▸ **TASK TO CARRY OUT**
Your task is to print the listing exactly as it stands.

▸ **INFORMATION PROVIDED**
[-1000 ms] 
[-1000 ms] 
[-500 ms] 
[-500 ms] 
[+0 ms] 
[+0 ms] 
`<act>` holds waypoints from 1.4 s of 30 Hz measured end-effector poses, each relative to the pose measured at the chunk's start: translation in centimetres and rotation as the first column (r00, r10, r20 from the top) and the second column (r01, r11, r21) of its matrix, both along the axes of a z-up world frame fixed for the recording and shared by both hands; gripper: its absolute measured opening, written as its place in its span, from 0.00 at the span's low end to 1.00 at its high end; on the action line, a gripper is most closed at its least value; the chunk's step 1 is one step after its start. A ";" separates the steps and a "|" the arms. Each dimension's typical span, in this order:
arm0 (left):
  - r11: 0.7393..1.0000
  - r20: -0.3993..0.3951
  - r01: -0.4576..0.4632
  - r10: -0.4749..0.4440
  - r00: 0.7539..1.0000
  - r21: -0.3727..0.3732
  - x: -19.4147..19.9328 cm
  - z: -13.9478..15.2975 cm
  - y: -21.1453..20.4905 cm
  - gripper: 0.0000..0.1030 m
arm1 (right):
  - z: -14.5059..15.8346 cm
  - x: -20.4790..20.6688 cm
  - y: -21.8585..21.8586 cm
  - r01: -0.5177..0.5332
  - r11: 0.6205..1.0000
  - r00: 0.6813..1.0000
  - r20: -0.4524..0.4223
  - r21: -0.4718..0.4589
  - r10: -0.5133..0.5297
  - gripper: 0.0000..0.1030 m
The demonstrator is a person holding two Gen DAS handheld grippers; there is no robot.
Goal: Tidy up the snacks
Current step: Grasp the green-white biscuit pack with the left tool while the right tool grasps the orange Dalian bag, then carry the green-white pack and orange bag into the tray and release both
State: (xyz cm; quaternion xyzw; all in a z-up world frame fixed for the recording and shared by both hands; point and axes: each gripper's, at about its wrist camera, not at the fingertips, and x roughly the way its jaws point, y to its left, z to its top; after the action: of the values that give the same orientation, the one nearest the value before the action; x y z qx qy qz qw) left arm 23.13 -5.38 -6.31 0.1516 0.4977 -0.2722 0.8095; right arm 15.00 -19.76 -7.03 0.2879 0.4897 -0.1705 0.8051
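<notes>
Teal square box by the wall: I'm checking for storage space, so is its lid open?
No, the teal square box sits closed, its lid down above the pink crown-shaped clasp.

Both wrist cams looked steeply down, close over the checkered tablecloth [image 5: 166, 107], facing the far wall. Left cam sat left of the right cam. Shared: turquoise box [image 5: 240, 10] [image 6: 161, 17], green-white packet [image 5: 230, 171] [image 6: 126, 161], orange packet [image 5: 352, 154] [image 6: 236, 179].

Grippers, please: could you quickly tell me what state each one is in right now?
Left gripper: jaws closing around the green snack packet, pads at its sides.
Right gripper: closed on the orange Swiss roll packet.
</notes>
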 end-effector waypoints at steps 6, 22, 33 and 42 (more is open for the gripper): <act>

▸ **ANSWER TO THE PROBLEM**
[-1000 ms] 
[-1000 ms] 
[-500 ms] 
[-500 ms] 
[+0 ms] 
[+0 ms] 
`<act>` holds waypoints from 1.4 s of 30 Hz measured end-effector poses, each relative to the pose measured at the chunk's start: translation in centimetres and rotation as the first column (r00, r10, r20 from the top) and the second column (r01, r11, r21) of its matrix, both along the axes of a z-up world frame fixed for the recording and shared by both hands; gripper: its absolute measured opening, written as its place in its span, from 0.00 at the span's low end to 1.00 at its high end; on the action line, a gripper is most closed at its least value; the chunk's step 1 is one step after its start. A ";" separates the steps and a "|" the arms. Each dimension's typical span, in this order:
arm0 (left):
  - r11: 0.7393..1.0000
  - r20: -0.3993..0.3951
  - r01: -0.4576..0.4632
  - r10: -0.4749..0.4440
  - r00: 0.7539..1.0000
  - r21: -0.3727..0.3732
  - x: -19.4147..19.9328 cm
  - z: -13.9478..15.2975 cm
  - y: -21.1453..20.4905 cm
  - gripper: 0.0000..0.1030 m
arm1 (right):
  - z: -14.5059..15.8346 cm
  - x: -20.4790..20.6688 cm
  - y: -21.8585..21.8586 cm
  - r01: -0.5177..0.5332
  - r11: 0.6205..1.0000
  - r00: 0.6813..1.0000
  - r20: -0.4524..0.4223
  - r21: -0.4718..0.4589
  - r10: -0.5133..0.5297
  - gripper: 0.0000..0.1030 m
The demonstrator is a person holding two Gen DAS handheld grippers; there is no robot.
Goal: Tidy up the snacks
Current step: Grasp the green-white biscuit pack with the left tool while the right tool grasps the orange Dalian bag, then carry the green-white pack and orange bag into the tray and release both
State: (xyz cm; quaternion xyzw; all in a z-up world frame fixed for the recording and shared by both hands; point and axes: each gripper's, at about its wrist camera, not at the fingertips, and x roughly the way its jaws point, y to its left, z to its top; after the action: of the values that give the same orientation, the one nearest the value before the action; x y z qx qy qz qw) left arm 23.13 -5.38 -6.31 0.1516 0.4977 -0.2722 0.8095; right arm 15.00 -19.76 -7.03 0.2879 0.4897 -0.1705 0.8051
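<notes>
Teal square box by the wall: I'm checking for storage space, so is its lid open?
No, the teal square box sits closed, its lid down above the pink crown-shaped clasp.

Both wrist cams looked steeply down, close over the checkered tablecloth [image 5: 166, 107], facing the far wall. Left cam sat left of the right cam. Shared: turquoise box [image 5: 240, 10] [image 6: 161, 17], green-white packet [image 5: 230, 171] [image 6: 126, 161], orange packet [image 5: 352, 154] [image 6: 236, 179].

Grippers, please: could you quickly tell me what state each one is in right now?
Left gripper: jaws closing around the green snack packet, pads at its sides.
Right gripper: closed on the orange Swiss roll packet.
</notes>
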 end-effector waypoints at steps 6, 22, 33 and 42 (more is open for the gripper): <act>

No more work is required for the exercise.